■ **Exercise requirements**:
All of the records must be given again exactly.

+++ Data to use

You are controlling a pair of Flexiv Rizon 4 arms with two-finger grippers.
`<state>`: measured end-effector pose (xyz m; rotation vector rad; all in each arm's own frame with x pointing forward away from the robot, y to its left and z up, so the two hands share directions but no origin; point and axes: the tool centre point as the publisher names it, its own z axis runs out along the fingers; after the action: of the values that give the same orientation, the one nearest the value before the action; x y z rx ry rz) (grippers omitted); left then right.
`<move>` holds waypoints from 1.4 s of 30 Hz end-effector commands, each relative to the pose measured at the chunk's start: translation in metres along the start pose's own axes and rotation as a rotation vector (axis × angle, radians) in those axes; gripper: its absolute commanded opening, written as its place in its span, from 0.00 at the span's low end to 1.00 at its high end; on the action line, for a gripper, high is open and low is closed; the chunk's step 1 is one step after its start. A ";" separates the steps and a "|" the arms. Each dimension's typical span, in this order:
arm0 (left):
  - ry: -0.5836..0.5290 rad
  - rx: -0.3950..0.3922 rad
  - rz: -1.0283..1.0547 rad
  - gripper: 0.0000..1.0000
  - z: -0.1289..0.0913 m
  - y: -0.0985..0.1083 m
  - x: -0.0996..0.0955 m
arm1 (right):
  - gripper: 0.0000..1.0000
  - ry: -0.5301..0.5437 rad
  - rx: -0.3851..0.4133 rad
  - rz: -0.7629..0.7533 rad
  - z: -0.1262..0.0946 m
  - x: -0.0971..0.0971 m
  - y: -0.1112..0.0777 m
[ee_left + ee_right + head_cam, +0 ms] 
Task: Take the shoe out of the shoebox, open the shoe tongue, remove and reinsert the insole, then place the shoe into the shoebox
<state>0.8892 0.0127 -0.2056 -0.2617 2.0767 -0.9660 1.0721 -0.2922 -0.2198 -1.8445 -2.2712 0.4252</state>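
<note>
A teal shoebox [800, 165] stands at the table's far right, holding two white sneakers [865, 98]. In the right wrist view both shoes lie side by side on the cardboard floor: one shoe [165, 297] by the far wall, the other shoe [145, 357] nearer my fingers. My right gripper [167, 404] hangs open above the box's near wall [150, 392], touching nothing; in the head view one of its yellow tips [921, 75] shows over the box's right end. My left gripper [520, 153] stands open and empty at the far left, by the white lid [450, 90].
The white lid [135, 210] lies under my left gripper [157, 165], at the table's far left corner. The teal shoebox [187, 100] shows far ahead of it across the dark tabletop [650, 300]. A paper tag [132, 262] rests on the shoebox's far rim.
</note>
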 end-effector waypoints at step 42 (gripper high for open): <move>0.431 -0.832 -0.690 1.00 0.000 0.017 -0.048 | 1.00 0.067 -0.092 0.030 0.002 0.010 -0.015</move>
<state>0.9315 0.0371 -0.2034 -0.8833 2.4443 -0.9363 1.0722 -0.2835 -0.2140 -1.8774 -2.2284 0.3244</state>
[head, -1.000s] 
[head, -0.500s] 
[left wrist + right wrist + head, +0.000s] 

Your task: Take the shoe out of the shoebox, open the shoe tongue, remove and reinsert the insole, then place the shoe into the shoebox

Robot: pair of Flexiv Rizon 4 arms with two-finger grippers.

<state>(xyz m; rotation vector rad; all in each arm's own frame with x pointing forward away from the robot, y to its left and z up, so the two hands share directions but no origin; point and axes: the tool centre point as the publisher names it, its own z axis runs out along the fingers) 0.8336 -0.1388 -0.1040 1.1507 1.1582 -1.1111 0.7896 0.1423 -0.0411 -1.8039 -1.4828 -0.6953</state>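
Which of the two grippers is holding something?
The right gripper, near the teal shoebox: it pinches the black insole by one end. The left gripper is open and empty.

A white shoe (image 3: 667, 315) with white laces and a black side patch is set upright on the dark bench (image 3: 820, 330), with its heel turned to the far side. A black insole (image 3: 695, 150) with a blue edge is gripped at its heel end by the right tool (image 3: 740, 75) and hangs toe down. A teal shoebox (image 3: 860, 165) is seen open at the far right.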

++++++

■ **Written reply**:
You are controlling a pair of Flexiv Rizon 4 arms with two-finger grippers.
`<state>`: measured end-effector pose (xyz m; rotation vector rad; all in each arm's own frame with x pointing forward away from the robot, y to its left and z up, so the two hands share directions but no origin; point and axes: the tool centre point as the publisher names it, its own z axis runs out along the fingers; after the action: of the values that give the same orientation, the one nearest the value before the action; x y z rx ry rz) (grippers omitted); left then right.
`<move>` holds waypoints from 1.4 s of 30 Hz end-effector commands, each relative to the pose measured at the chunk's start: translation in metres along the start pose's own axes and rotation as a rotation vector (axis × angle, radians) in those axes; gripper: its absolute commanded opening, written as its place in its span, from 0.00 at the span's low end to 1.00 at its high end; on the action line, for a gripper, high is open and low is closed; the chunk's step 1 is one step after its start. A ";" separates the steps and a "|" the arms. Each dimension's typical span, in this order:
arm0 (left):
  - ry: -0.5836..0.5290 rad
  - rx: -0.3950..0.3922 rad
  - rz: -1.0283..1.0547 rad
  - gripper: 0.0000..1.0000
  - z: -0.1289..0.0913 m
  - y: -0.0985..0.1083 m
  - x: -0.0996..0.0955 m
arm1 (right):
  - gripper: 0.0000..1.0000
  - ry: -0.5301..0.5437 rad
  - rx: -0.3851..0.4133 rad
  - rz: -0.7629..0.7533 rad
  - z: -0.1262..0.0946 m
  - x: -0.0971..0.0971 m
  - y: -0.1112..0.0777 m
[ee_left + ee_right + head_cam, +0 ms] 
Task: Take the shoe out of the shoebox, open the shoe tongue, remove and reinsert the insole, then place the shoe into the shoebox
<state>0.8892 0.0127 -0.2056 -0.2617 2.0767 -0.9660 1.0721 -0.2922 -0.2198 -1.8445 -2.2712 0.4252</state>
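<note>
A teal shoebox [800, 165] stands at the table's far right, holding two white sneakers [865, 98]. In the right wrist view both shoes lie side by side on the cardboard floor: one shoe [165, 297] by the far wall, the other shoe [145, 357] nearer my fingers. My right gripper [167, 404] hangs open above the box's near wall [150, 392], touching nothing; in the head view one of its yellow tips [921, 75] shows over the box's right end. My left gripper [520, 153] stands open and empty at the far left, by the white lid [450, 90].
The white lid [135, 210] lies under my left gripper [157, 165], at the table's far left corner. The teal shoebox [187, 100] shows far ahead of it across the dark tabletop [650, 300]. A paper tag [132, 262] rests on the shoebox's far rim.
</note>
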 end-effector waypoints at step 42 (gripper high for open): <move>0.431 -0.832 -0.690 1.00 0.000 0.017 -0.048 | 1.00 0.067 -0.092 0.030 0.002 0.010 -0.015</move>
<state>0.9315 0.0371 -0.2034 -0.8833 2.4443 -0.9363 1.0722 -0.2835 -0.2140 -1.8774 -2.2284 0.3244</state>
[head, -1.000s] 
[head, -0.500s] 
[left wrist + right wrist + head, +0.000s] 

Your task: Take the shoe out of the shoebox, open the shoe tongue, remove and reinsert the insole, then place the shoe into the shoebox

Robot: pair of Flexiv Rizon 4 arms with two-finger grippers.

<state>(xyz m; rotation vector rad; all in each arm's own frame with x pointing forward away from the robot, y to its left and z up, so the two hands share directions but no origin; point and axes: the tool centre point as the publisher names it, its own z axis runs out along the fingers) 0.8336 -0.1388 -0.1040 1.1507 1.1582 -1.1111 0.7896 0.1423 -0.0411 -1.8039 -1.4828 -0.6953</state>
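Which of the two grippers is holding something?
The right gripper, near the teal shoebox: it pinches the black insole by one end. The left gripper is open and empty.

A white shoe (image 3: 667, 315) with white laces and a black side patch is set upright on the dark bench (image 3: 820, 330), with its heel turned to the far side. A black insole (image 3: 695, 150) with a blue edge is gripped at its heel end by the right tool (image 3: 740, 75) and hangs toe down. A teal shoebox (image 3: 860, 165) is seen open at the far right.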

No additional output will be given.